To re-catch our original train of thought before it leaves imagination historical truth station, under the principles of relationships in Japonyese culture (don’t ask me where that might be, a pony island to the east probably), the different natures of the corrupted six tie in exactly with such things. Therefore, upon Discord sneaking them a different form of the infamous love potion, each of the prevalent five[483] were affected in different ways, releasing their hidden inner romantic side for the world to see.

Break it down!

Applejack revealed her tsundere side, as a country girl who just can’t be honest with her feelings. It’s not like she wanted you to hear her talking to herself, b-b-baka.

Rarity became a yandere, holding a near obsessive love for one thing.
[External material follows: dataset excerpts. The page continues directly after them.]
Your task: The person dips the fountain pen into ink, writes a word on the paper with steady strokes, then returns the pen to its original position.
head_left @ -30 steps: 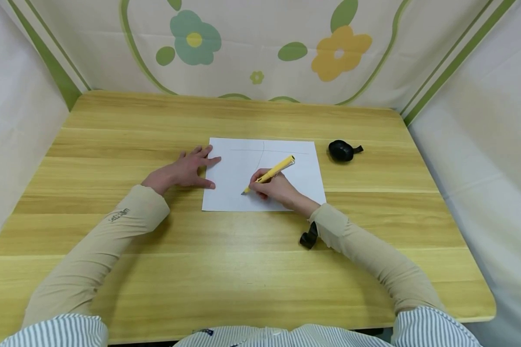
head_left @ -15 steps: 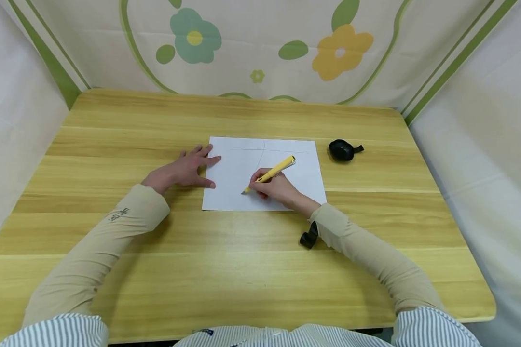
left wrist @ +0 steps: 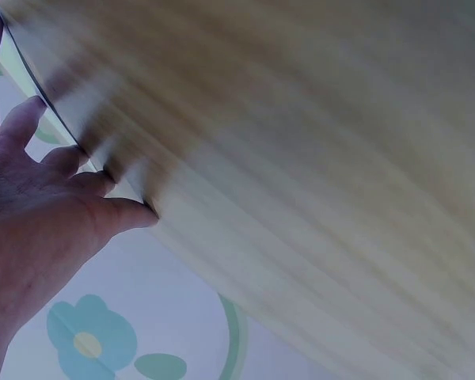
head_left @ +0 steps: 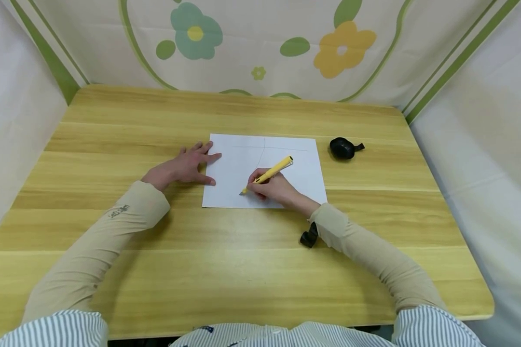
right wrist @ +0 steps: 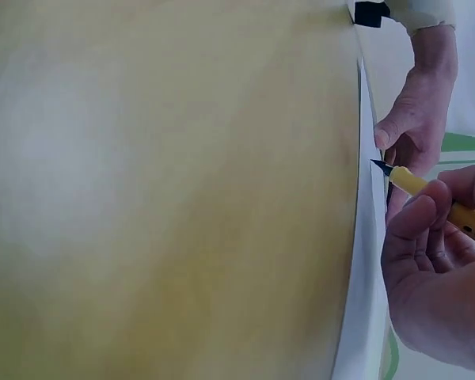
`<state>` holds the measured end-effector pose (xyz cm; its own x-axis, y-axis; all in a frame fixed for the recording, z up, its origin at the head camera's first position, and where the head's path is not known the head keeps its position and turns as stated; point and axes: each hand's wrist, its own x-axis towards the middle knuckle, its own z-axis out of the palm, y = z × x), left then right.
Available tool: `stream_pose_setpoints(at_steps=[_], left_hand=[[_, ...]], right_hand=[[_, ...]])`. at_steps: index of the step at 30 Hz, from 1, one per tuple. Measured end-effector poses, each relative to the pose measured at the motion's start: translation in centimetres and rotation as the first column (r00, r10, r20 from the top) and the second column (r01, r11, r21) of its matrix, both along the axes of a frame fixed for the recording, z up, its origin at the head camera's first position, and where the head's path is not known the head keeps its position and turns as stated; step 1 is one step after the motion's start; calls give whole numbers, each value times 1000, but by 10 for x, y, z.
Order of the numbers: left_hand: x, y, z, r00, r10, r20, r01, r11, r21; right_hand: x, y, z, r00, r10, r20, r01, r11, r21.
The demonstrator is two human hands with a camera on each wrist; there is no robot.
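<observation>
A sheet of white paper (head_left: 226, 168) lies on the wooden table, with a thin horizontal line and a curved vertical line crossing near its top. My right hand (head_left: 274, 187) pinches a yellow fountain pen (head_left: 272, 170), its dark nib at the paper's lower middle. The right wrist view shows the pen (right wrist: 408, 180) between thumb and fingers, nib at the sheet (right wrist: 366, 237). My left hand (head_left: 185, 166) is spread over the sheet's left edge, thumb and fingertips resting on it. In the left wrist view that hand (left wrist: 51, 210) has its fingers apart.
A black rounded object with a short tab (head_left: 342, 148) lies on the table right of the paper. Below my right wrist is a small black object (head_left: 308, 237), partly covered by the sleeve. The wooden table (head_left: 178, 279) meets a flower-printed curtain (head_left: 243, 43) at the back.
The pen and my right hand have shifted slightly left across the paper. My left hand keeps its place on the sheet. The whole head view has tilted a little.
</observation>
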<state>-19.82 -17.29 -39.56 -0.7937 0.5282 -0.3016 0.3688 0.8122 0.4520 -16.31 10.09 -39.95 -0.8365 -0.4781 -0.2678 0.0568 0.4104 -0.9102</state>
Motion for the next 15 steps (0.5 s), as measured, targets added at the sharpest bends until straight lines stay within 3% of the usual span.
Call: stream_pose_setpoints(at_steps=[3,6,11,15], left_hand=[[-1,0,1,1000,-3,-2,3,1000,-6],[-2,0,2,1000,-5,-1,5,1000,-13],[-2,0,3,1000,-1,10,1,1000,-16],[1,0,3,1000,3,18,-3,1000,-8]], right_hand=[[-6,4,8,999,-37,-28,37,999,-3],[-18,12,19,991,-123,-47,121,992,-40],[-43,26,30,962,-269,-52,265,962,-70],[-58,33,30,940,-337,-52,334,941,-63]])
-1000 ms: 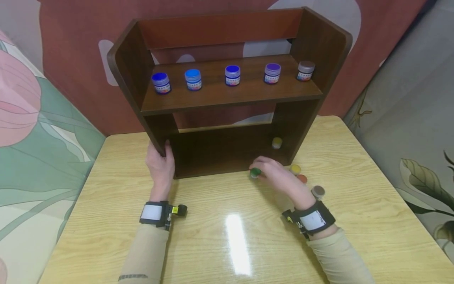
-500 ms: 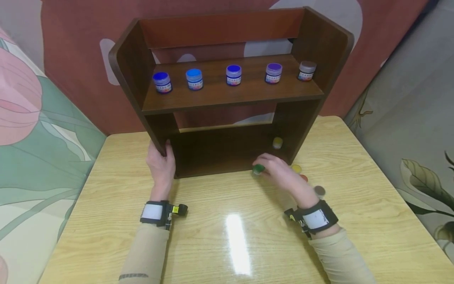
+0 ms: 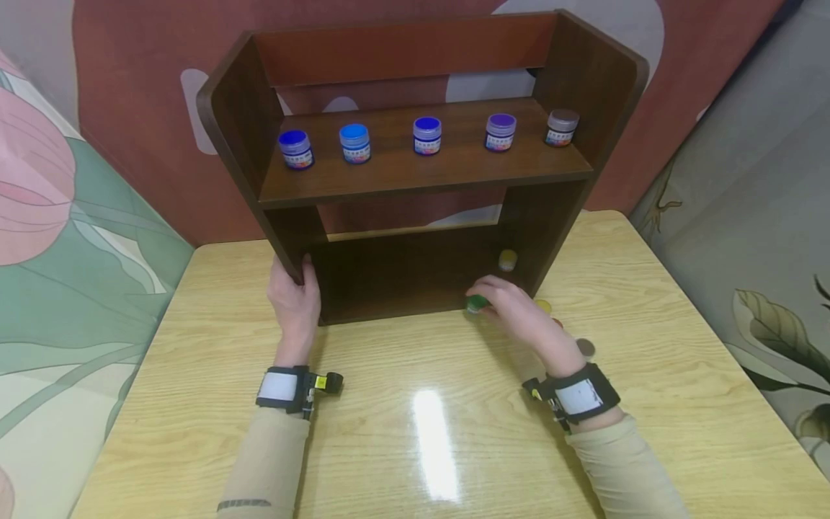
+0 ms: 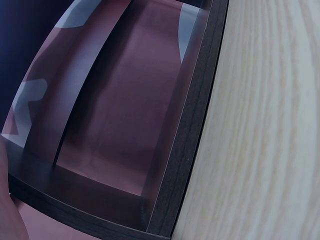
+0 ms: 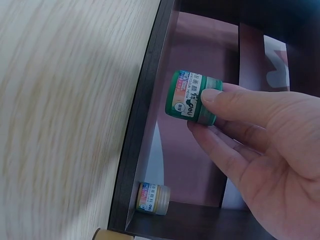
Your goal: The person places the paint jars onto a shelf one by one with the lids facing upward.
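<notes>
1. The right hand [image 3: 509, 306] pinches a small green jar [image 5: 185, 100] between thumb and fingers, at the front edge of the rack's lower board.
2. That jar is squat and round, cap end up, with a white printed label, a colourful patch and a paler, see-through cap end.
3. The left hand [image 3: 295, 292] grips the left side panel of the dark wooden rack [image 3: 389, 184], thumb on the inner side.
4. A yellow jar [image 3: 508, 260] stands on the lower board, near the right panel.
5. Beside my view of the right arm, yellow [image 3: 543, 306], orange [image 3: 558, 323] and brown lids [image 3: 586, 348] show on the table.
6. Five jars line the upper board: blue, light blue, blue, purple, brown.
7. The table [image 3: 363, 447] is pale, glossy wood-grain; flowered cloth [image 3: 39, 187] hangs at left.
</notes>
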`<state>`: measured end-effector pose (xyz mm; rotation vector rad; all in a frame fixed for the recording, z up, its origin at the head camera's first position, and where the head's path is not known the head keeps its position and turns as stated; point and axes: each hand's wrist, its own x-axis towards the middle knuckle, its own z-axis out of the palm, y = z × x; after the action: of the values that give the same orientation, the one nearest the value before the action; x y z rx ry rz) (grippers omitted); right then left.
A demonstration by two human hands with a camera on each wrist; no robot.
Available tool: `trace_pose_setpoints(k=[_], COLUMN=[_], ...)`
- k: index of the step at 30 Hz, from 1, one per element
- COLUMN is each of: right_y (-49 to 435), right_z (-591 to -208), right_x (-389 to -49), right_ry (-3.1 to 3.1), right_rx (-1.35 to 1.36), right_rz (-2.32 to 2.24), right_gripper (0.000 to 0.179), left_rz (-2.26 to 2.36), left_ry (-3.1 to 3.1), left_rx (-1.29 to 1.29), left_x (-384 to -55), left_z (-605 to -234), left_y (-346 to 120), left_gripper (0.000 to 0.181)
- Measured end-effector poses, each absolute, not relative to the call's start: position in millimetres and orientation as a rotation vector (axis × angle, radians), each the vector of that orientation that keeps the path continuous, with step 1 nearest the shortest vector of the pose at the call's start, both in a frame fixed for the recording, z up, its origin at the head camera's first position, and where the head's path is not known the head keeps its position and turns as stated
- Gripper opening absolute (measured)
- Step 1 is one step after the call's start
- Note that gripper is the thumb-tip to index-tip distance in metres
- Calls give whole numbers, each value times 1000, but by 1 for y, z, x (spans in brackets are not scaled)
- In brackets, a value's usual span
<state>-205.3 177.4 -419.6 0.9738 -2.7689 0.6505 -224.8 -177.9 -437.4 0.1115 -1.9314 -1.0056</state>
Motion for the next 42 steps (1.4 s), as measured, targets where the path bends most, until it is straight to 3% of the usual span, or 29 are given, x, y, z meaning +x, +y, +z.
trace_pose_setpoints(k=[42], right_y=[183], right_z=[-430], right_x=[-220], right_ry=[-2736], right_rx=[841], right_rz=[673], right_gripper=[34], left_rz=[-1002], left_ry=[-1937], left_rx=[105], left_x=[-225], left_z=[-436], left_y=[-179], left_gripper=[30])
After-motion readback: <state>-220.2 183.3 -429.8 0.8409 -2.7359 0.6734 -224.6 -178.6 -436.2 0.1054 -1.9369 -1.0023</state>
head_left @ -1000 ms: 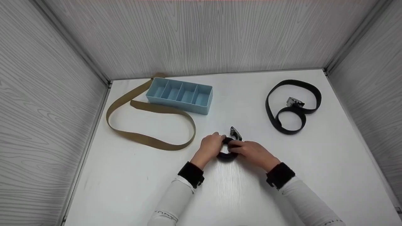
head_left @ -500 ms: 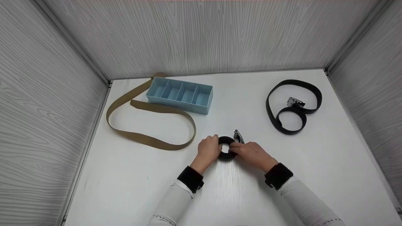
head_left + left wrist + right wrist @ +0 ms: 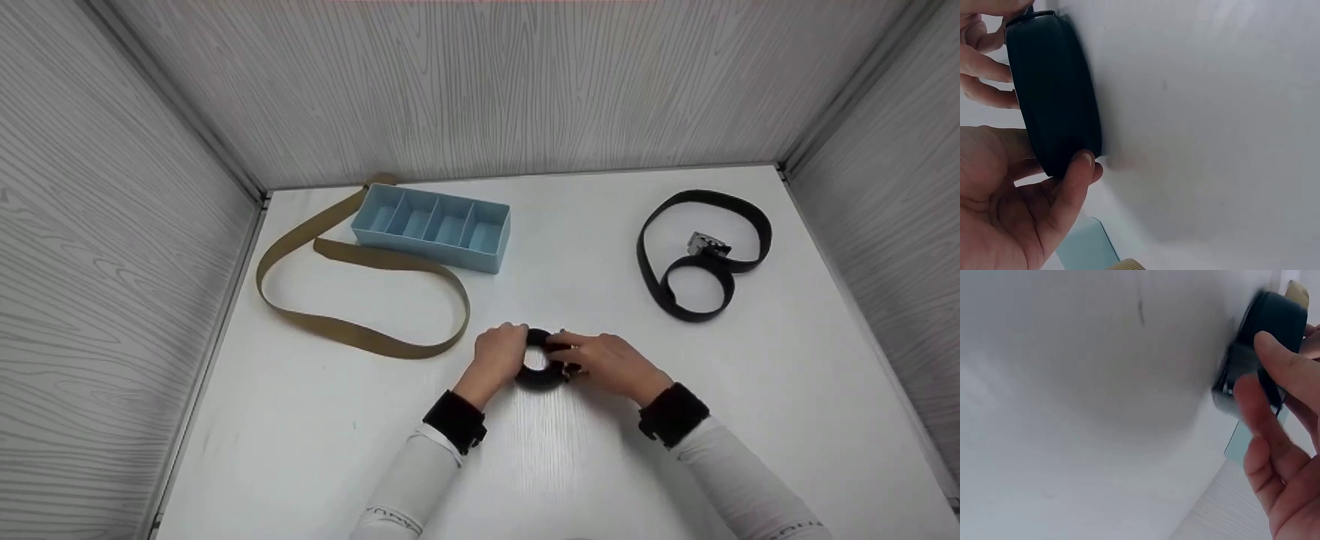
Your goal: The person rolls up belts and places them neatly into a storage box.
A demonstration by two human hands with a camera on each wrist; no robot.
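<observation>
A black belt (image 3: 538, 381) is wound into a tight coil on the white table. My left hand (image 3: 499, 354) grips the coil's left side, its thumb and fingers pinching the strap (image 3: 1053, 90) in the left wrist view. On the opposite side, my right hand (image 3: 611, 364) holds the coil, with fingertips inside the ring. In the right wrist view the metal buckle (image 3: 1234, 387) lies against the coil's outside, beside the right fingers; it is blurred and partly covered. In the head view the right hand hides most of the buckle.
At the back left stands a light blue tray (image 3: 427, 247) with several compartments. A tan strap (image 3: 360, 339) curves in front of it, one end behind the tray. Another black belt (image 3: 694, 315) with a silver buckle (image 3: 707, 244) lies loosely looped at the right. Grey walls (image 3: 480, 90) enclose the table.
The buckle, which stuck out beyond the coil at upper right, now sits against its right side under my right hand. My left fingers shifted from the coil's top to its left side.
</observation>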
In this case, it was some handsome stallion named Tom,[484] supposedly quite the large and sturdy fellow, who she had loved with all her heart, and became violent towards all others who tried to interfere in their love.

Pinkie Pie was revealed to be the rare kuudere, characterized by her dual nature. On the outside, she was supposedly cold and distant, but in truth, she was just afraid of rejection. Upon drinking the love potion, she seemed to become unfriendly, as she closed herself off from everypony. But all she really needed was to let the right one in to make her smile.

Fluttershy was shown to be one of those dominatrix types who gets off to S&M type romance. Don't judge pls. We all have our fetishes. It makes sense too. Outside she’s all benign and friendly, but in the bedroom, she’s probably quite a doozie. Must have some unicorn in her.[485] The only difference between her pre- and post- love potion form was that she was now more revealing in her fetish, blatantly punishing her “perceived masochistic victims” in public.

And lastly, Rainbow Dash became a hopeless romantic, which is why after drinking her dose, she rushed back to Cloudsdale to meet up with her Original Childhood pegasi friend with a black colored coat, dark red mane and green eyes, whom she had made a ten year promise with long ago, who was strangely never mentioned or brought up before. She rushed to confess her love to him right before he left Equestria 4ever, and he chose to stay behind with her as they shared a blossoming romance that was sure to capture your feels and be the envy of all romantic fanfic writers everywhere.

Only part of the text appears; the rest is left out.